A home’s electricity is
more than a matter of convenience – it's a necessity. When a homeowner is left to deal with electrical issues, they’re presented with a complex network of wires, hazardous charges, and the threat of being left in the dark (literally).
It can be difficult to diagnose electrical problems in the home with wires running through the entirety of the property, or even inconsistent electrical performances.
One room may light up perfectly with the flip of a switch, while others have broken switches or a host of common wiring issues. If you’re experiencing electrical problems in your home – don’t worry. Chances are that you’re experiencing the same electrical faults in your home as millions of others.
The Three Most Common Electrical Issues
#1) You Have Circuit Breaker Problems
A home’s circuit breaker is its first defense against damages caused by overloads or short circuiting. The circuit breaker is designed to interrupt current flow when a fault is detected – which means it’s designed to tell you when there’s an electrical problem afoot. A circuit breaker that trips occasionally is doing its job in preventing overheating and fires from overloads, but a circuit breaker that trips repeatedly means that there are bigger problems at hand. A perpetually tripping breaker is not only a problem on its own, but an indicator of other electrical problems in the home.
Don’t panic yet. If your circuit breaker trips and there’s no storm wreaking havoc outside, assess your electricity usage. Maybe it’s a busy Sunday and the game is playing on the big screen while you reheat some wings, do some laundry, and have the dishwasher running. Using multiple large appliances at once can push the amount of current flowing past a safe capacity – tripping the breaker.
If you know it’s not your chore day or some other obvious factor overloading your circuit breaker on a routine basis, it’s time to request a licensed electrician to come inspect your home for signs of bad wiring, ground faults, and other more complex electrical problems.

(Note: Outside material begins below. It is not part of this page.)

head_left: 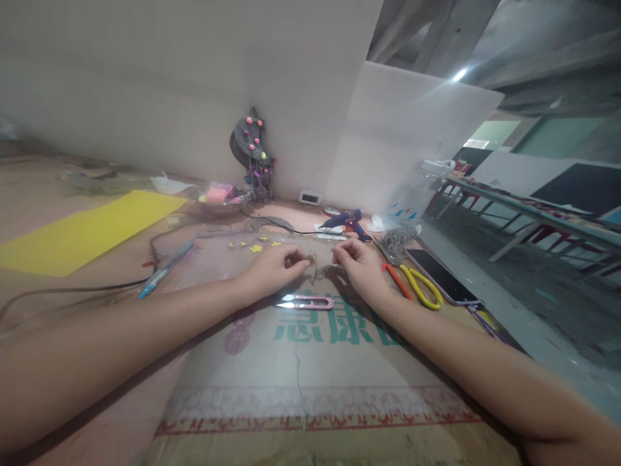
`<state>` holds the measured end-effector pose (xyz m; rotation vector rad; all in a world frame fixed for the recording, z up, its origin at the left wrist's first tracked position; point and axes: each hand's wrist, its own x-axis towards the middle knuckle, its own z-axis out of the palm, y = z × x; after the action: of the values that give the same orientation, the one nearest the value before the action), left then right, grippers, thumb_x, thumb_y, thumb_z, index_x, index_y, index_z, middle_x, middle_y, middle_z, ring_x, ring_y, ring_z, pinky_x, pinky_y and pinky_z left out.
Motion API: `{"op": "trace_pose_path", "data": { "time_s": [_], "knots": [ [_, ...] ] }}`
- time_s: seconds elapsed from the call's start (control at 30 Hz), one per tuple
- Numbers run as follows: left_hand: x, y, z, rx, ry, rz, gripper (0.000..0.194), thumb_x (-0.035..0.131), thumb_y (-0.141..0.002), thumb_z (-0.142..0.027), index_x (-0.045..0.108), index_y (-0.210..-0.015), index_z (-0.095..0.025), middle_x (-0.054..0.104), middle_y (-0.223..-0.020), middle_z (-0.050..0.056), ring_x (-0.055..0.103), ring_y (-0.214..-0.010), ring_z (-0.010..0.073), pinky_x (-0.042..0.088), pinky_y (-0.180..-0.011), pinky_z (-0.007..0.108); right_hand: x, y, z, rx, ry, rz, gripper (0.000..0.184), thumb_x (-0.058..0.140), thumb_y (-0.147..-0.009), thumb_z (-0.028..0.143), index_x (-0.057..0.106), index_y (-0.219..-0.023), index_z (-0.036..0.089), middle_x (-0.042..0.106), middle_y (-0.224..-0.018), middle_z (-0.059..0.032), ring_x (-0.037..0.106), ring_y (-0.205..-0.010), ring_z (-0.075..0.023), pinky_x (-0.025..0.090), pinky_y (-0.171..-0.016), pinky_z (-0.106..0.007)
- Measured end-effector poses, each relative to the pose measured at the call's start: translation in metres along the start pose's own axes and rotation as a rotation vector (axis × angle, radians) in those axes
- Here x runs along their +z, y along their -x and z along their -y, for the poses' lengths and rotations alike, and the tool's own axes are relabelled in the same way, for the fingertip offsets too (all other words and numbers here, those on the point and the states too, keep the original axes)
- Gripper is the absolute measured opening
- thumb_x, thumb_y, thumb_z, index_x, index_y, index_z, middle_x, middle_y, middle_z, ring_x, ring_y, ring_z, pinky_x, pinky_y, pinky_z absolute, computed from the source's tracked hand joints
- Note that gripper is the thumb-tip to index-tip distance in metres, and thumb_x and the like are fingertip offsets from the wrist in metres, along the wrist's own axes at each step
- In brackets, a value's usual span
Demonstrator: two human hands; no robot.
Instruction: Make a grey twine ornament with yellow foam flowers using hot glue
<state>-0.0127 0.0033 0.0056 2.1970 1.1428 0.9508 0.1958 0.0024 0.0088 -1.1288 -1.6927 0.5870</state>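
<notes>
My left hand is closed in a pinch on a small yellow piece, from which a thin grey string hangs. Just to the right, my right hand also has thumb and forefinger pinched together; anything between them is too small to make out. Below both hands lie pink-handled thread snips on a printed cardboard sheet. Several small yellow flower pieces are scattered beyond my left hand. Close to my right wrist are a yellow handle and an orange handle, apparently of cutting tools.
A blue glue gun stands at the back beside grey yarn. On the right lies a phone. A blue pen, yellow sheet and black cable are on the left. Behind hangs a grey crescent decoration.
</notes>
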Motion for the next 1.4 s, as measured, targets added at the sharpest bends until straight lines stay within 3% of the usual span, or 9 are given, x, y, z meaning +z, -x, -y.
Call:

#2) Your Electricity Surges, Sags, or Dips Despite their conflicting definitions, surges are closely related to sags and dips in electrical power. A surge is what happens when there is a spike in charge within power lines, which increases the current to your home’s outlets. Surges often result in the rapid on-off of appliances like televisions.
Repeated exposure to a surge can damage electronics and drastically reduce their lifespan. Surges sometimes cannot be helped, as they’re caused by lightning strikes, electric company slip-ups, or damaged power lines. Use surge protectors to defend your appliances against surge-related damage. If your appliances still surge regularly, have an electrician come out to inspect and correct the problem.
Sags and dips are closely related to surges – they’re in the same family of problems but they make it a point to behave differently. Sags and dips create “brown-outs” – sporadic drops in electrical voltage that quickly dim the lights and regain their brightness.
Have you ever had to stop in the middle of a conversation because you couldn’t tell if you just blinked or if the power went out? That’s a brown-out. Appliances big and small can both cause electrical sags and dips, especially if they’re plugged into a faulty outlet or drawing too much power from an outdated electrical panel.
#3) Your Home Has Scarce or Dead Outlets If your home has too few electrical outlets, the problem is bigger than whether or not you can charge your phone and use it from the couch at the same time. A scarcity in outlets can lead to the overloading of existing outlets and rapidly tripping circuits. Homes that don’t have enough outlets to accommodate the needs of the homeowner can lead to a dangerous dependence on extension cords and increased probability of experiencing frequent surges. If your home has too few outlets, a temporary solution is to use a heavy-duty extension cord or UL-listed surge protector to extend cord range while you wait for a qualified electrician to install new outlets.
Dead outlets are not to be meddled with. When an outlet stops working, it means that at some point they either burned out or fell victim to faulty wiring. In any case, forcing a “dead” outlet to work could spark a fire and severely damage your home.
A dead outlet can manifest in either one or both plugs not working at the outlet – and should be immediately replaced by an electrician. In addition to their potential safety hazards, dead outlets present the same usage problems as scarce outlets – homeowners will try to compensate by overloading the ones that do work. Don’t put your home or electrical framework at risk. Hire a professional to fix your outlets so you can use your appliances safely, whenever and wherever you want.